# Work to be completed
Using the listing below, set down each line from the line containing "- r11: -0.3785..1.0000" through the line containing "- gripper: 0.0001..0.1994", both ends included, exactly and with nothing added.

# Exercise data

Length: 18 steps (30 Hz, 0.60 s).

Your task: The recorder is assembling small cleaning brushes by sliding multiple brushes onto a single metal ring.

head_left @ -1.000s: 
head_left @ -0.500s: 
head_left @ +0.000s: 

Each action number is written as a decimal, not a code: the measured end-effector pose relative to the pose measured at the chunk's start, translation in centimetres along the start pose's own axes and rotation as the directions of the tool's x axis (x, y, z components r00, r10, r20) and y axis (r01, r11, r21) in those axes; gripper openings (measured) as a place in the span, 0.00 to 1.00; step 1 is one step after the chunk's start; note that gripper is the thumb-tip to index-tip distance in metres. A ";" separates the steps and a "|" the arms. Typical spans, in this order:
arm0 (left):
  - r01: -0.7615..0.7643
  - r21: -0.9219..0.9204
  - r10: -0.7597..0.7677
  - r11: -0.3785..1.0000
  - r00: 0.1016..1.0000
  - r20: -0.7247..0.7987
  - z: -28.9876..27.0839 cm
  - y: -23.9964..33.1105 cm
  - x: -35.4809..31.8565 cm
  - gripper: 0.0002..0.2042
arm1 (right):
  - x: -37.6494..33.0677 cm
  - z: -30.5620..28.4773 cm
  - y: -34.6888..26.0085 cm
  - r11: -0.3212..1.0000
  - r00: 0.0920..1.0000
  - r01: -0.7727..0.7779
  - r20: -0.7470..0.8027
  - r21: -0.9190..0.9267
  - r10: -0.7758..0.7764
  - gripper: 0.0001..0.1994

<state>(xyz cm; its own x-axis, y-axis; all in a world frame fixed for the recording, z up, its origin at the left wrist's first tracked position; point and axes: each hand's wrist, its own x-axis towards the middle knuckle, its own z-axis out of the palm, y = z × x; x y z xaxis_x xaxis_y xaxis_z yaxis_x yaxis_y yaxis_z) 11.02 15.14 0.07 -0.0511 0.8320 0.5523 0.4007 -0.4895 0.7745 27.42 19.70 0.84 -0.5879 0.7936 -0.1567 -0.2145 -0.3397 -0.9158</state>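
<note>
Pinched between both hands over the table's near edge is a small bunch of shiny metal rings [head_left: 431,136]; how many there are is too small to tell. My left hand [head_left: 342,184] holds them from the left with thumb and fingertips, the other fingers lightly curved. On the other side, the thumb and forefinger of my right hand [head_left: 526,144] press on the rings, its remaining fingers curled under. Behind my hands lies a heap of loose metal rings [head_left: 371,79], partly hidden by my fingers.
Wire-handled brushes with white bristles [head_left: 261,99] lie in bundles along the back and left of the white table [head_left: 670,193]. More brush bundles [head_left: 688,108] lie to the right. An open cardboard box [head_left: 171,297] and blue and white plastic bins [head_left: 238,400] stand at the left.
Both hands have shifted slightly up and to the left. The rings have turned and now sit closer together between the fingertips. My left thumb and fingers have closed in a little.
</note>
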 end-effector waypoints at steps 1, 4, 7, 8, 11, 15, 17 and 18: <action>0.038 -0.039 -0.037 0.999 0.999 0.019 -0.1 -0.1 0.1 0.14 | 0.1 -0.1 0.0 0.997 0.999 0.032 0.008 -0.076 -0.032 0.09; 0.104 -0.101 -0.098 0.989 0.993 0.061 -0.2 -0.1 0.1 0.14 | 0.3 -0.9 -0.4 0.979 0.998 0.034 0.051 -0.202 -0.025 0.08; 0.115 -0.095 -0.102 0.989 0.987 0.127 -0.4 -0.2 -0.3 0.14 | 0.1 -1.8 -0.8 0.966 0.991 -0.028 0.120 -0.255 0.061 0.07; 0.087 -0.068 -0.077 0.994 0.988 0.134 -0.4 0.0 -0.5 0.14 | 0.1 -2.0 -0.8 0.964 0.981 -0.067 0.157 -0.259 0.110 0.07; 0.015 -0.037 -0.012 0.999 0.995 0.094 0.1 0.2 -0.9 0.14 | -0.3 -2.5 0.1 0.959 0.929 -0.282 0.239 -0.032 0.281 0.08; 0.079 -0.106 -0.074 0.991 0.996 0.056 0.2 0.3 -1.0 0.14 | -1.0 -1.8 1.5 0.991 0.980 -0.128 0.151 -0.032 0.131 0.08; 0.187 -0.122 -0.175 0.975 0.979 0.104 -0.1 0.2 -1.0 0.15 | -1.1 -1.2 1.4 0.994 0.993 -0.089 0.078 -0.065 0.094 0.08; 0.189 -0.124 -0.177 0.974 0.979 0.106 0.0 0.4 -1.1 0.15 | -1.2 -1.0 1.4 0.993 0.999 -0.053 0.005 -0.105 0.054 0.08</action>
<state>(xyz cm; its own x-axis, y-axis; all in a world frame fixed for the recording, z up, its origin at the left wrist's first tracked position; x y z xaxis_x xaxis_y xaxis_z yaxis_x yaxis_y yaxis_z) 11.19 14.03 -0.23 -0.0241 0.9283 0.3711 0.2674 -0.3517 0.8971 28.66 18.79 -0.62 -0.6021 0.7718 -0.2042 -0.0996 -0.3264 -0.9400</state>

# Output for this exercise
  - r11: -0.3785..1.0000
  - r00: 0.1016..1.0000
  - r20: -0.7247..0.7987
  - z: -28.9876..27.0839 cm
  - y: -23.9964..33.1105 cm
  - x: -35.4809..31.8565 cm
  - gripper: 0.0002..0.2042
arm1 (right):
  - x: -37.6494..33.0677 cm
  - z: -30.5620..28.4773 cm
  - y: -34.6888..26.0085 cm
  - r11: -0.3212..1.0000
  - r00: 0.0920..1.0000
  - r01: -0.7727..0.7779
  - r20: -0.7470..0.8027
  - r21: -0.9190..0.9267
  - r10: -0.7758..0.7764
  - gripper: 0.0001..0.1994

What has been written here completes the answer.